Qu’il s’agisse d’un emménagement ou d’un déménagement, la phase de l’établissement de l’état des lieux est primordiale. Il s’agit en fait d’un consensus établi entre le propriétaire et son locataire qui retrace l’état intégral du logement quitté ou de la nouvelle résidence à habiter. Même s’il s’agit d’un état établi généralement à l’amiable, il peut arriver qu’il y ait des désaccords ou contestations. Découvrons ensemble comment contester un état des lieux.

État des lieux : Qu’est-ce que c’est et quand peut-on parler de contestation ?

On entend par état des lieux, un document établit entre locataire et propriétaire qui décrit l’état d’une habitation mise en location. Le document tient également compte de l’état de tous les équipements de ce logement. De ce fait, le locataire et le propriétaire établissent un état des lieux au début du bail et un état des lieux à la fin du bail. On parle respectivement d’état des lieux d’entrée et d’état des lieux de sortie.

Il y a contestation d’un état des lieux lorsque le constat fait par le propriétaire diffère de celui établi par le locataire. Explicitement, le locataire et le propriétaire peuvent ne pas s’entendre sur la propreté du logement dont il s’agit (entretien des murs, le sol, etc.). Il peut aussi s’agir de la date de l’état des lieux compte tenu de l’agenda de chaque partie. La contestation peut également avoir rapport avec l’usure des équipements se trouvant à l’intérieur du logement. Ces issues peuvent être normales comme causées par le locataire lui-même.

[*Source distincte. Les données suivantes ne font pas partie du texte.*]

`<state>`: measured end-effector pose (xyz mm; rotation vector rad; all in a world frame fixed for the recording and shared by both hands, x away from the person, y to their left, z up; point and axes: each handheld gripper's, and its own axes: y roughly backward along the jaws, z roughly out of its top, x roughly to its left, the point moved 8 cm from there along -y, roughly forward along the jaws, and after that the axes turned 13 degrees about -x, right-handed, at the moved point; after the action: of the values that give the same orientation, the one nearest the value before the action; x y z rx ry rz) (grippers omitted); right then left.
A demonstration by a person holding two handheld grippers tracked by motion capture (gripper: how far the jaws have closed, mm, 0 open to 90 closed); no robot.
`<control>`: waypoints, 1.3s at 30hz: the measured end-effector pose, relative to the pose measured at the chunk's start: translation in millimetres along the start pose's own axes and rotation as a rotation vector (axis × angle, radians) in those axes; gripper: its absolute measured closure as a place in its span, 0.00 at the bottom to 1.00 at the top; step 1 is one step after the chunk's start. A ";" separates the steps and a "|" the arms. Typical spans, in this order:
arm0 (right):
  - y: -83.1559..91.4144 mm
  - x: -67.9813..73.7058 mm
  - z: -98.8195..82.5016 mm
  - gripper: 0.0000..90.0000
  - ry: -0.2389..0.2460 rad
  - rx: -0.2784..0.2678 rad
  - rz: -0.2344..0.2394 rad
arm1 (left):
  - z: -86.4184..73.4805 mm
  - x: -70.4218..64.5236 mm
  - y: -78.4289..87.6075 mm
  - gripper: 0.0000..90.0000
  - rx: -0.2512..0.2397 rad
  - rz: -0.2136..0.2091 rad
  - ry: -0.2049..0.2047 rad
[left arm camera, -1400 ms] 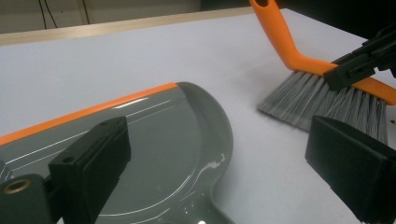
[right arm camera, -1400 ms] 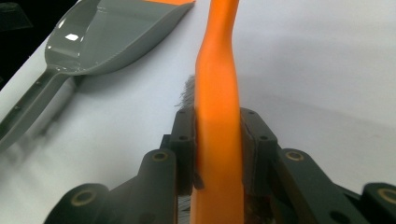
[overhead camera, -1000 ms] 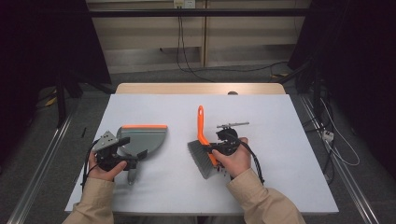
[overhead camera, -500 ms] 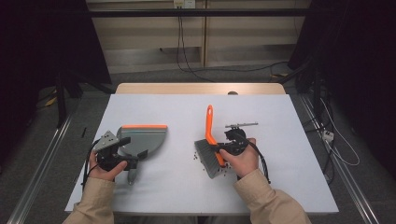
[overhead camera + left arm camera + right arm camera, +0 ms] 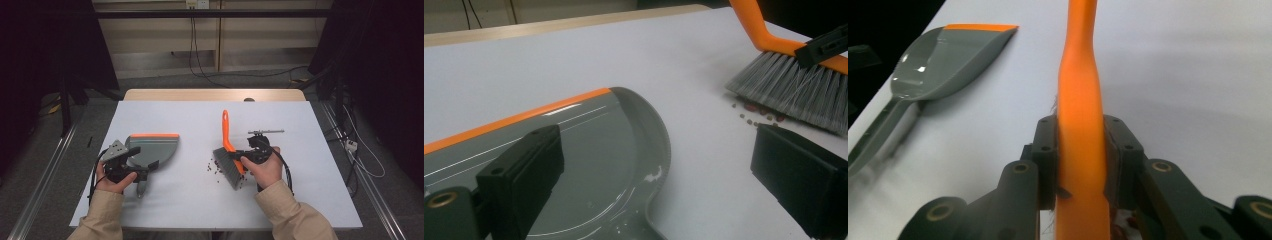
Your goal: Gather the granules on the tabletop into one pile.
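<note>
A small brush with an orange handle (image 5: 226, 129) and grey bristles (image 5: 227, 164) stands on the white table (image 5: 190, 120), right of centre. My right gripper (image 5: 239, 154) is shut on the brush handle (image 5: 1080, 100), with both pads pressed against its sides. Small dark crumbs (image 5: 214, 167) lie just left of the bristles (image 5: 794, 90). A grey dustpan (image 5: 152, 147) with an orange lip lies flat at the left. My left gripper (image 5: 145, 161) rests beside it, its jaws wide apart over the pan's rim (image 5: 664, 150), gripping nothing. The left gripper (image 5: 659, 150) is open.
The dustpan's handle (image 5: 141, 187) points toward the table's near edge. A wooden strip (image 5: 215, 95) runs along the table's far edge. Cables (image 5: 200, 55) and dark stands are on the floor beyond. Bare tabletop lies between the dustpan and the brush.
The right hand has carried the brush a little to the right and its handle now leans more upright. Crumbs now show left of the bristles. The left hand has not moved.
</note>
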<state>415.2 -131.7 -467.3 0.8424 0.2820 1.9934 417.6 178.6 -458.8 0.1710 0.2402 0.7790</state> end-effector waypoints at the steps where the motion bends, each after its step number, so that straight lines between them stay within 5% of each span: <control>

État des lieux : Quelles sont les procédures d’une contestation ?

Généralement, il y a contestation après la signature du bail. Cependant, il peut arriver que le locataire et le propriétaire aient des désaccords avant la signature de ce bail.

Contestation avant la signature

Il est possible de contester directement un état des lieux non signé puisque les responsabilités des deux parties ne sont pas encore engagées. Vous avez donc la possibilité de mentionner vos désaccords sur le document de bail. D’autres personnes préfèrent faire appel à une agence immobilière ou à un huissier.

Contestation après la signature

Il est recommandé de trouver une solution à l’amiable avant d’entamer la procédure judiciaire. Il vous suffira d’envoyer une lettre recommandée qui retrace les détails de la contestation. L’autre partie impliquée dans le bail devra vous renvoyer un accusé de réception après avoir reçu la lettre. Lorsque cette résolution à l’amiable échoue, vous pouvez opter pour le recours en justice. Cette procédure se déroule suivant les étapes ci-après :

  • la saisine d’un conciliateur de justice
  • la saisine de la commission départementale de conciliation
  • et la saisine du greffe du tribunal d’instance.

Le conciliateur en justice à la capacité d’adresser pour le compte du locataire, un courrier au bailleur, mais il n’a pas le droit d’imposer une décision à ce dernier. Cela pour le pousser à tenir compte des désaccords du locataire et si possible à faire un nouvel état des lieux.

La commission Départementale de Conciliation intervient lorsque la procédure précédente échoue. Conformément aux dispositions de l’article 25-11 de la loi de 1989, cette commission est habilitée à offrir un cadre au locataire et au propriétaire pour discuter des points de la contestation. En cas d’accord entre les deux parties, la commission émet dans un délai de 60 jours un rapport. Cependant, si les échanges ne sont toujours pas concluants à cette étape, le dernier recours est la saisine du greffe du tribunal d’instance.

Lorsque le montant de la contestation est inférieur ou supérieur à 4 000 euros, vous devez saisir le tribunal grâce à un courrier adressé au greffe et par le biais d’un huissier de justice.